** Work to be completed **
Exactly as written, return every line of the data below apart from the pictures.

** Dataset section **

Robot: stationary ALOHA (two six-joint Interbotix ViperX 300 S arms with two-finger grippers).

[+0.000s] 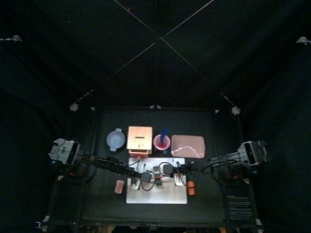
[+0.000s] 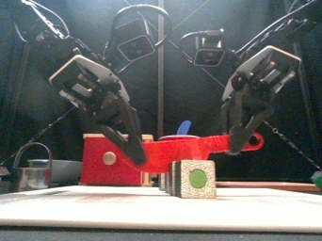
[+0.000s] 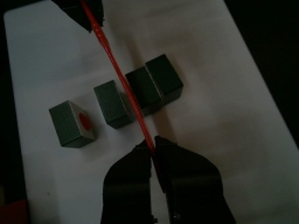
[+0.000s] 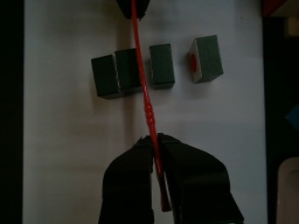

** Result below **
Robot: stationary ALOHA (two six-joint Interbotix ViperX 300 S arms with two-finger grippers).

[+0.000s] 
[+0.000s] 
[+0.000s] 
[+0.000s] 

With the answer given, the exercise is closed.